The album is the 21-year-old McKenna’s second full length, following 2017’s What Do You Think About The Car? which was an interesting but lean debut in comparison to Zeros cosmic white-knuckle caper which pops off round after round of glitter cannon showmanship. There’s still some fragility in the vocals, with occasional squeaks and gnarly shifts in pitch, but rest assured this is the voice of an artist who’s found their angle. Or at least one that fits right now. It’s not necessarily a continuation from What Did You Think... as you might expect, which dug into the politics, sexuality and emotions of Gen Z from the position of an Internet spokesman. That would have been easy, to double down on his message and not develop as an artist. Instead Zeros is an exploration of timeless songwriting that sets him up for a dazzling career.
Zeros is where McKenna’s record collection and influences have gone into overdrive. You can chip away at comparisons from Lennon’s Mind Games or early Mystery Jets across this album. From mid '70s novelties to peak NME indie guitar dancefloor fillers. It’s as though he’s picked up a job lot of 7” vinyl at a car boot sale and melted them down into a single totem. Many artists have tried to spin this many plates at once and got lost in the haze of it all, but Zeros is a cross-generational demi masterpiece. It’s also wholly modern though, not simply relying on nostalgia. McKenna displays an incredibly mature understanding and absorption of his inspirations, rather than just referencing or rehashing them. There’s real talent in balancing the tone here, and he’s bought it all together in an experience that makes sense as a listener.

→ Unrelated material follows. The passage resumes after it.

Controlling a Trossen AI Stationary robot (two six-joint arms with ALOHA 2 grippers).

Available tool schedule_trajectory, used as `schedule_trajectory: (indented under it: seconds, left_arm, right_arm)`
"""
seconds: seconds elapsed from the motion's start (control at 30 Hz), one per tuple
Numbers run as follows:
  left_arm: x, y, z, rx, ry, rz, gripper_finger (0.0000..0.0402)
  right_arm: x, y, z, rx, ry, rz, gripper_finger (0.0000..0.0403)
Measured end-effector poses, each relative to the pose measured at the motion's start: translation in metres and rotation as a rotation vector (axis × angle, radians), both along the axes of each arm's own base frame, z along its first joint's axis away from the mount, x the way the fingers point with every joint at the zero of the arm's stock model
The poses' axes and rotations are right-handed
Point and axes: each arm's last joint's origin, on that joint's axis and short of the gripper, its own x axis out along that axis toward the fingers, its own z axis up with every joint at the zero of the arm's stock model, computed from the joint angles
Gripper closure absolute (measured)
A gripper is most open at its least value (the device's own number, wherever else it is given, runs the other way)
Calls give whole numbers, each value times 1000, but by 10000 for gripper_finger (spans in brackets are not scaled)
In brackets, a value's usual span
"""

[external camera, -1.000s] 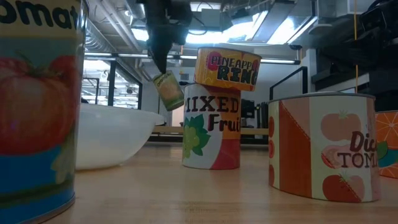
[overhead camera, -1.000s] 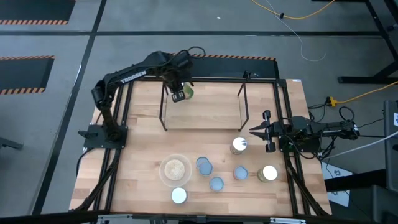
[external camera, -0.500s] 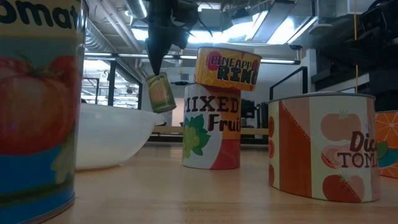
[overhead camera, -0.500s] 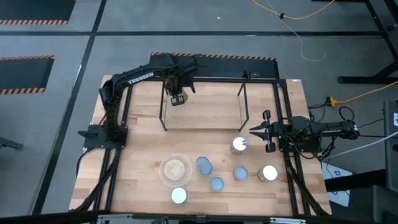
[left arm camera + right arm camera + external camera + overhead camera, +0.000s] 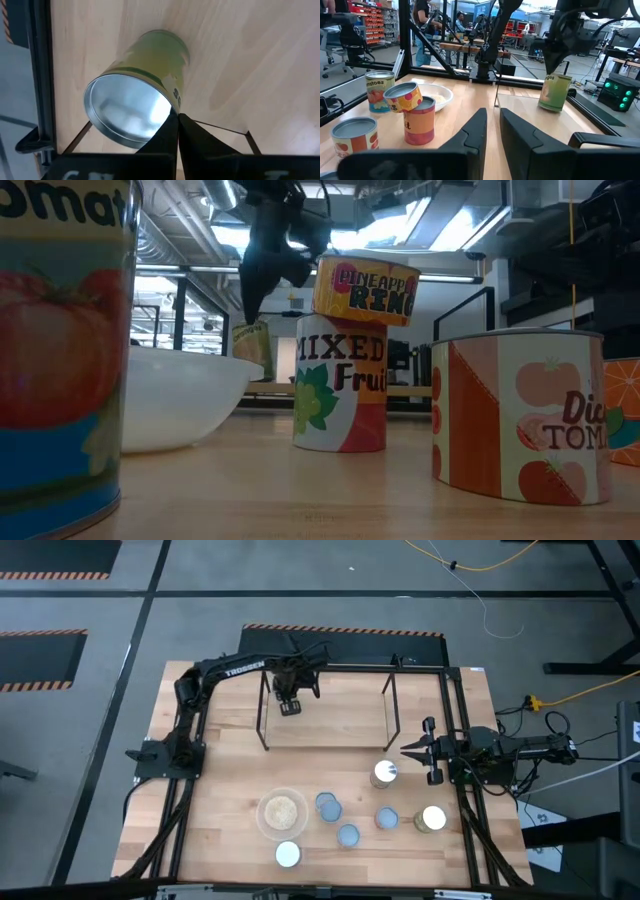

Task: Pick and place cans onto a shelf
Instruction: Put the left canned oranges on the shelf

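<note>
My left gripper (image 5: 290,703) is over the shelf's light wood surface (image 5: 335,718), near its left black rods (image 5: 264,710), and is shut on a green-labelled can (image 5: 150,65) with a shiny silver top (image 5: 127,112). The can also shows in the right wrist view (image 5: 555,92) and the low view (image 5: 255,345). I cannot tell whether its base touches the shelf. My right gripper (image 5: 406,750) waits at the table's right side, empty, with a narrow gap between its fingers (image 5: 475,132). Several other cans stand on the table's near half, one stacked tilted on another (image 5: 384,773). My left gripper pinches the can's top rim (image 5: 169,111) between its two fingers at one spot on the edge. The fingers come from above, pointing down. The can hangs below them, slightly tilted, its base (image 5: 551,107) at or just over the shelf surface.
A clear bowl (image 5: 282,812) with tan contents stands near the front. Cans stand around it (image 5: 288,854), (image 5: 328,806), (image 5: 432,818). The shelf's right rods (image 5: 390,705) rise at mid-table. A black frame (image 5: 455,700) borders the table. People and benches show beyond the table.
My left gripper has carried the green can down toward the shelf surface and has turned from a slant to pointing nearly straight down. The can has gone from strongly tilted to nearly upright.
</note>
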Motion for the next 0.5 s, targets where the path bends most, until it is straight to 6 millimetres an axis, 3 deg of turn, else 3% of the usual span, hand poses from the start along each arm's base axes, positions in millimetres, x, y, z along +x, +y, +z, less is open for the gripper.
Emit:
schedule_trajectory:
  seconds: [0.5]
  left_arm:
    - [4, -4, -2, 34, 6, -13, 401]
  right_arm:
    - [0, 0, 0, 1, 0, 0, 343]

Alongside records like Alex Cameron’s Miami Memory, Zeros also gives some knowing winks and nods to the lunacy of pop music in 2020. The surreal ideas of what a performer should be, McKenna has used the album to step away from type. To look at the last five madcap years and not be blinded by it all, it’s a bold and necessary move from a unique individual who’s seemingly nowhere near dry of ideas. Game on, Harry.